By a 2-1 vote, the appellate court ruled that Soet “had no judicial power in this case.”
The case in question involved plaintiff William Tingley III, general manager of Proto-CAM Inc. and executive director of Local Area Watch.
Tingley accused the developers and the financial backer of The Boardwalk — a mixed-use development that emerged from the renovation of the former Berkey & Gay factory — of hauling toxic soil from the site at 940 Monroe Ave. NW to the plant at 1430 Monroe Ave. NW.
He also alleged that the city of Grand Rapids played a role in the soil transfer.
In 2002, Soet granted the defendants their motion for a summary disposition of the charge made by Tingley. Soet also ruled that if Tingley filed further litigation on the matter, he would review any future complaint and decide whether it should be accepted for filing.
Soet said that Tingley was “engaged in the unauthorized practice of law” by representing other plaintiffs. A state statute says unlicensed individuals can only represent themselves.
Tingley and two other plaintiffs then filed another lawsuit in circuit court against many of the same defendants and the case was assigned to Judge Dennis Leiber. But Leiber referred the case to Soet, the court’s chief judge, who dismissed the complaint and then sanctioned Tingley.
The appellate justices ruled that a proper reassignment order was never made and the case belonged to Leiber, not Soet. The court wrote that only Lieber or “an authorized substitute” could “appropriately enter substantive or dispositive orders” in the case.
The court reversed Soet’s decision that Tingley unlawfully represented other plaintiffs in the case. The appellate justices said the evidence submitted didn’t support that ruling.
In other decisions generally related to the same complaint, the appellate court upheld some of the circuit court’s rulings and reversed others.

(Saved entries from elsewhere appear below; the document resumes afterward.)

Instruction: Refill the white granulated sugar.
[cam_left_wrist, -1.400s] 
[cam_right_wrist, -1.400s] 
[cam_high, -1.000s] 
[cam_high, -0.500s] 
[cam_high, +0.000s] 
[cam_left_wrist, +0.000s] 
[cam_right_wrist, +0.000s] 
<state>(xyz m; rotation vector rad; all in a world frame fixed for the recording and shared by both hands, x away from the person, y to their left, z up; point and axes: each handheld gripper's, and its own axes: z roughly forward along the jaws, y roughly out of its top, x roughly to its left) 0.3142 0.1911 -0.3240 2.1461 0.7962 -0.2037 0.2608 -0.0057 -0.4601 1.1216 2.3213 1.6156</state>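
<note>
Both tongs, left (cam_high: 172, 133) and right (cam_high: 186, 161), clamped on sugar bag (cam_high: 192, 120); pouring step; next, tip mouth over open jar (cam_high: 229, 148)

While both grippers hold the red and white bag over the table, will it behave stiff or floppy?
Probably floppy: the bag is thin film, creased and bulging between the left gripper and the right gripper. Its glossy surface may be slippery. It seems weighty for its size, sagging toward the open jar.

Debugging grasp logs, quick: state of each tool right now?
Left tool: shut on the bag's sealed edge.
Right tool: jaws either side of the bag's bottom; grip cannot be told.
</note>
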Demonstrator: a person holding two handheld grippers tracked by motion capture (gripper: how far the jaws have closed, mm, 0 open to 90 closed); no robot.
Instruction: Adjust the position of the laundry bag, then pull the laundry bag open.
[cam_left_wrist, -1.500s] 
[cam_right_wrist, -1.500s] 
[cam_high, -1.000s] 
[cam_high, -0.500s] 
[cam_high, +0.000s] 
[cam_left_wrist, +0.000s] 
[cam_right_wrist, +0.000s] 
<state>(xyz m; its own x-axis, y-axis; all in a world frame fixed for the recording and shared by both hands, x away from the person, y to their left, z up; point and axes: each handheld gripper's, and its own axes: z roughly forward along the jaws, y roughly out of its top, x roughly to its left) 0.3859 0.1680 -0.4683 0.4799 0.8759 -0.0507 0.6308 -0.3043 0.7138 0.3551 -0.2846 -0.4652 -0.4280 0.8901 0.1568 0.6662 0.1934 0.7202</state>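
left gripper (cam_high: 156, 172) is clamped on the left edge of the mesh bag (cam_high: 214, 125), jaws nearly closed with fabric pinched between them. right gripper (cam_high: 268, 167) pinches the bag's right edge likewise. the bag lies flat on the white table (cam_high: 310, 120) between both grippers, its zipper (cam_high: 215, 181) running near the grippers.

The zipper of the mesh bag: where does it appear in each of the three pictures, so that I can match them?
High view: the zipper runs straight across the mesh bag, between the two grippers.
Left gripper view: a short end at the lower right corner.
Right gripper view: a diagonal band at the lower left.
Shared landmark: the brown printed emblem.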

The court affirmed a claim of sanctions made against the plaintiffs by the defendants. The appellate justices upheld the circuit court’s decision not to grant the plaintiff’s motion for dismissal. They also ruled that the trial court properly denied the plaintiff’s motion for disqualification of the trial court judge.
The appellate court reversed some counts the circuit court ruled on that went against the plaintiffs and ruled that the plaintiffs have the right to sue under the state natural resources and environmental protection act.
In addition to Tingley, plaintiffs in the cases were William Q. Tingley, Daniel Bradley, Proto-Cam, Bend Tooling Inc., and the Tennine Corp.
The defendants were attorneys Robert Wardrop, William Fisher III, Todd Dickinson; law firms Dickinson Wright PLLC, Fisher & Dickinson PC; developers 900 Monroe LLC, 940 Monroe LLC, Pioneer Inc., Dykema Excavators Inc. and financial backer Fifth Third Bancorp. Ward Kortz, Superior Environmental Corp., former mayor John Logie, and the city were also named as defendants.
In the original complaint, Tingley said the developers illegally used an easement that his firm owned to transport the soil from the work site to the filtration plant. The developers said they mistakenly hauled about a half-dozen truckloads of dirt to the plant, but then returned the soil to the work site as soon as they realized what had happened.
Last month, the Attorney General’s office told the Business Journal that soil sampled at the plant did not match the soil at the work site. The state Department of Environmental Quality collected the samples in February.